= THE PROBLEM =
Draw out every line with the word "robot" from the listing below.
- Opening Delimiter -
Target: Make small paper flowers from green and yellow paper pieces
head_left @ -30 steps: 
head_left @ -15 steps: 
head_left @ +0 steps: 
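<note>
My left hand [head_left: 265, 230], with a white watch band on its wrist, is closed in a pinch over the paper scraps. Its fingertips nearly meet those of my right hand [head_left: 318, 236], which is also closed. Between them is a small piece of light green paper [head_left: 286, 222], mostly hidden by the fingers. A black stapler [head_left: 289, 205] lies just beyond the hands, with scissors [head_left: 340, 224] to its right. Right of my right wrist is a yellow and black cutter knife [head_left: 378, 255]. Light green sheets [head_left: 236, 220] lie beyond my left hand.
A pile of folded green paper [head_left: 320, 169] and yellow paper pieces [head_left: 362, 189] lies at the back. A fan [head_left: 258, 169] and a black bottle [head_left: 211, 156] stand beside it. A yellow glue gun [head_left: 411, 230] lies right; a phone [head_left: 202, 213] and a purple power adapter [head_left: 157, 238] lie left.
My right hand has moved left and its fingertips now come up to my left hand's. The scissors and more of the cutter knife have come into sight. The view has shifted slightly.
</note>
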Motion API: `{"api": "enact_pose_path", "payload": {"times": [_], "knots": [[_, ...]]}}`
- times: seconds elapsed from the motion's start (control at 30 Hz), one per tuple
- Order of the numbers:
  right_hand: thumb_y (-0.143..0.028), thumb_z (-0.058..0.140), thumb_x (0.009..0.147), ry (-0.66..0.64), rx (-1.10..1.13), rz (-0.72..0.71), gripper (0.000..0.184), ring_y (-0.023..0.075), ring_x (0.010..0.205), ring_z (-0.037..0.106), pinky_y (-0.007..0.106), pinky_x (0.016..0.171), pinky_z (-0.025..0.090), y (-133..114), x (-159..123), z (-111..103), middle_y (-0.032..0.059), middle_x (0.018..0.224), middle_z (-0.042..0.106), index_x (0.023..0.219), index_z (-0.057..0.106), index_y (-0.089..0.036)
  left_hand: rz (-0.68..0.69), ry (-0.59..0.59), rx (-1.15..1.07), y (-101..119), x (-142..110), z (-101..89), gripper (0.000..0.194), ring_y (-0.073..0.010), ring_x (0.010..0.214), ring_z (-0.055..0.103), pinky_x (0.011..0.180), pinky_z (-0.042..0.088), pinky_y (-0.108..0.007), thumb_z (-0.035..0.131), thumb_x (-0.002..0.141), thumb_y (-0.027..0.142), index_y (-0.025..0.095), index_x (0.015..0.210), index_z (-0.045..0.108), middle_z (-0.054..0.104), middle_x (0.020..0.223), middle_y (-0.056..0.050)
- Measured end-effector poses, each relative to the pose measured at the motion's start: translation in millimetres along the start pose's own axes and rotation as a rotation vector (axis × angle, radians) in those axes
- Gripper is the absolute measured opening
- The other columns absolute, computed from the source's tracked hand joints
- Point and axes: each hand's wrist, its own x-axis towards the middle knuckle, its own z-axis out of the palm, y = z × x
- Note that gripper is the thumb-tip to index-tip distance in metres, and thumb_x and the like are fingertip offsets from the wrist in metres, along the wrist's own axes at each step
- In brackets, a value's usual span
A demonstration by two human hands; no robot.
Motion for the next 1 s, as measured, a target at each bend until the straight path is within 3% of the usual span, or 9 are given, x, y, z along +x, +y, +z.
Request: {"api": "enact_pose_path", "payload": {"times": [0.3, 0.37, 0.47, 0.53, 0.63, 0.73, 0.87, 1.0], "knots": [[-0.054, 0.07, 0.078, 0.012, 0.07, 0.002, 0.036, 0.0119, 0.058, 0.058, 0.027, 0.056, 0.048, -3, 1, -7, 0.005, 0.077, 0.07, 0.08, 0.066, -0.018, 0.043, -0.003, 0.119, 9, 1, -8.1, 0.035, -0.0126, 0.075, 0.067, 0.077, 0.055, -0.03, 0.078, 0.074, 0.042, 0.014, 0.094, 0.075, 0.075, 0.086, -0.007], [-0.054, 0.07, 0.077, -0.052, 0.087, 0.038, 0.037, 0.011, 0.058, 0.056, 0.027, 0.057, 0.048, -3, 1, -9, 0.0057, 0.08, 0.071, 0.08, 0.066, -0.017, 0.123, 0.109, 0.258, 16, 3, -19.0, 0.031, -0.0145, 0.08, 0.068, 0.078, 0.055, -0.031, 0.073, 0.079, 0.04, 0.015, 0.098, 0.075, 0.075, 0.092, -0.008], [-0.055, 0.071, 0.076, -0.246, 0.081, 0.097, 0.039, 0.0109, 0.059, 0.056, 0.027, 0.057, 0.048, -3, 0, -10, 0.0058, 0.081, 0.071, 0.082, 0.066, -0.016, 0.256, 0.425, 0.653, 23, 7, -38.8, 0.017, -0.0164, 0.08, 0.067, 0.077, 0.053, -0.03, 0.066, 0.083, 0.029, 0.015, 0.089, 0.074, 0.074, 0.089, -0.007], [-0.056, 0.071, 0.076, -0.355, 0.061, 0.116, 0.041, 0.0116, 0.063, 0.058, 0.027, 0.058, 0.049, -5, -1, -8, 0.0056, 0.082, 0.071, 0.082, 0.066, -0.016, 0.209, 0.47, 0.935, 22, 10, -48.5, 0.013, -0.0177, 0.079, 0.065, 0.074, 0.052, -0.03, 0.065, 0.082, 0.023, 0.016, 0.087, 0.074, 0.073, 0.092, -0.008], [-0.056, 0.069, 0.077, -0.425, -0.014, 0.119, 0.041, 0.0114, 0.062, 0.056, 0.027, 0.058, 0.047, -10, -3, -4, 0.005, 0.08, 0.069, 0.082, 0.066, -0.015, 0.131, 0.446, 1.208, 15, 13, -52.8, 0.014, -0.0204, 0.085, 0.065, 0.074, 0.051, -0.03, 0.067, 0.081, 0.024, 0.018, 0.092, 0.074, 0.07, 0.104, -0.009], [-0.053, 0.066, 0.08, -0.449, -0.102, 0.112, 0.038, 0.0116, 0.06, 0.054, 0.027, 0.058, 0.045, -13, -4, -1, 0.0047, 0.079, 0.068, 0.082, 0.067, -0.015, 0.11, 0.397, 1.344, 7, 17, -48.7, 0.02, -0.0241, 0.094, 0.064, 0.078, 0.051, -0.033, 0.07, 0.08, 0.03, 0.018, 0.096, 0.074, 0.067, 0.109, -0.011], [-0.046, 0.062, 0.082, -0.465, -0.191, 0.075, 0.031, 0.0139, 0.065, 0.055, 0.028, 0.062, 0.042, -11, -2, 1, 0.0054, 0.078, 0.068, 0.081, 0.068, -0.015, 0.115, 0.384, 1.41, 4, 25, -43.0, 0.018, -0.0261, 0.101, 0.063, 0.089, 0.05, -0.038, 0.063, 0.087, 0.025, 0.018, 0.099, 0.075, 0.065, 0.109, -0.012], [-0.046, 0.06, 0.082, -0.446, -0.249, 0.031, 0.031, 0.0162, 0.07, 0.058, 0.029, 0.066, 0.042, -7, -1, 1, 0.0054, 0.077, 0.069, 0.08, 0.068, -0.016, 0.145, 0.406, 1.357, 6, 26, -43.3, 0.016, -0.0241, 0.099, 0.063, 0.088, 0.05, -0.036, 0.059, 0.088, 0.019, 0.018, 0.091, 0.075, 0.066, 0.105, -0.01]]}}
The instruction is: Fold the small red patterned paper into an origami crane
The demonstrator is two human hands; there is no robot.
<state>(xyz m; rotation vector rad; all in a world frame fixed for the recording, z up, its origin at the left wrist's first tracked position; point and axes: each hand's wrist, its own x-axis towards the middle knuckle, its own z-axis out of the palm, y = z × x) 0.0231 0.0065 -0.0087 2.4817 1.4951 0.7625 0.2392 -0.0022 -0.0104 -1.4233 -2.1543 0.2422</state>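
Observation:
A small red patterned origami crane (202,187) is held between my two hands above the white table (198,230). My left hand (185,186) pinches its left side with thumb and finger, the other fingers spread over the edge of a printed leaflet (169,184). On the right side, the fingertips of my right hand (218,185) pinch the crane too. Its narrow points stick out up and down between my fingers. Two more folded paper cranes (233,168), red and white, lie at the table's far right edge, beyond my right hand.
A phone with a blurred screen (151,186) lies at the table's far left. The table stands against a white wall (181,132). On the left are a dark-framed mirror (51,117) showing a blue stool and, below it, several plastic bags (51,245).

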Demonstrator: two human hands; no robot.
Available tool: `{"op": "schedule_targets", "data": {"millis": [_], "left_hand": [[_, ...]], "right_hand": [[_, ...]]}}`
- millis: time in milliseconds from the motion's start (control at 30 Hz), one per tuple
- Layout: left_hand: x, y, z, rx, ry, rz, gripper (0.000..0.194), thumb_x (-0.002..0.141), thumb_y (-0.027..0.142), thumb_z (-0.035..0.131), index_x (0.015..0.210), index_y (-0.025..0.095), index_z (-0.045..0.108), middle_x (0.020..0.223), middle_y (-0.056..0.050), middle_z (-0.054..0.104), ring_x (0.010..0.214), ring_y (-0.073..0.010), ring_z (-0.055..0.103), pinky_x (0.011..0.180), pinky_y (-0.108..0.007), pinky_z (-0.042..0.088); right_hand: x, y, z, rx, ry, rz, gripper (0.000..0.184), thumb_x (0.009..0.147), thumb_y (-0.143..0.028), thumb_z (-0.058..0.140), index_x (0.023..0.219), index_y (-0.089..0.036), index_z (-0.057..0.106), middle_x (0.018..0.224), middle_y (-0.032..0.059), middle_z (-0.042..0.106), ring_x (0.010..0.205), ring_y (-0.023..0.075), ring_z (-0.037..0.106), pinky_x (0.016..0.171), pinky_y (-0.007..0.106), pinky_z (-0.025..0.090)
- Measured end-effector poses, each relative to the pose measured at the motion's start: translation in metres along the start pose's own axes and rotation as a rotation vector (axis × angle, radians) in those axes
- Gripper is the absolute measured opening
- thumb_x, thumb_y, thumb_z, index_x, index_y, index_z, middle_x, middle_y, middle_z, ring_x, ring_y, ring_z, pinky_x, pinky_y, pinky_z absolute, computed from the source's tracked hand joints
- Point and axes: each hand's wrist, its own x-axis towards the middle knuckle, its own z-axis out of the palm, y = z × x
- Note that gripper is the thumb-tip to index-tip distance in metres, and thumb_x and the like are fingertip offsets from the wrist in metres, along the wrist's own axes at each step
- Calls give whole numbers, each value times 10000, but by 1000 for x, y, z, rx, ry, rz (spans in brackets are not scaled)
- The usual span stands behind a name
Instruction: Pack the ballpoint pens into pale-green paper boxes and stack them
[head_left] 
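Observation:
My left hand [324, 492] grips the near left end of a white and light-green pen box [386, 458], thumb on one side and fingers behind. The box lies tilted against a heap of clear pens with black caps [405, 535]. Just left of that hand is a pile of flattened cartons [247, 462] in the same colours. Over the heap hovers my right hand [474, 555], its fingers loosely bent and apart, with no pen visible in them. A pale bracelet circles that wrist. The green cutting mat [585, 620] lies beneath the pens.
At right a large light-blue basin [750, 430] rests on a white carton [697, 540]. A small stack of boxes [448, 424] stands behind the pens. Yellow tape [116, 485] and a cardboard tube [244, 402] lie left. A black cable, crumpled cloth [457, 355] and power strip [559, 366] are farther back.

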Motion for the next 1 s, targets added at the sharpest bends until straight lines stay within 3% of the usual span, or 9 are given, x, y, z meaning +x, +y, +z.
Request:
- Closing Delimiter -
= SOLUTION FOR THIS PROBLEM =
A demonstration by two human hands; no robot.
The demonstrator is two human hands; there is no robot.
Demonstrator: two human hands; no robot.

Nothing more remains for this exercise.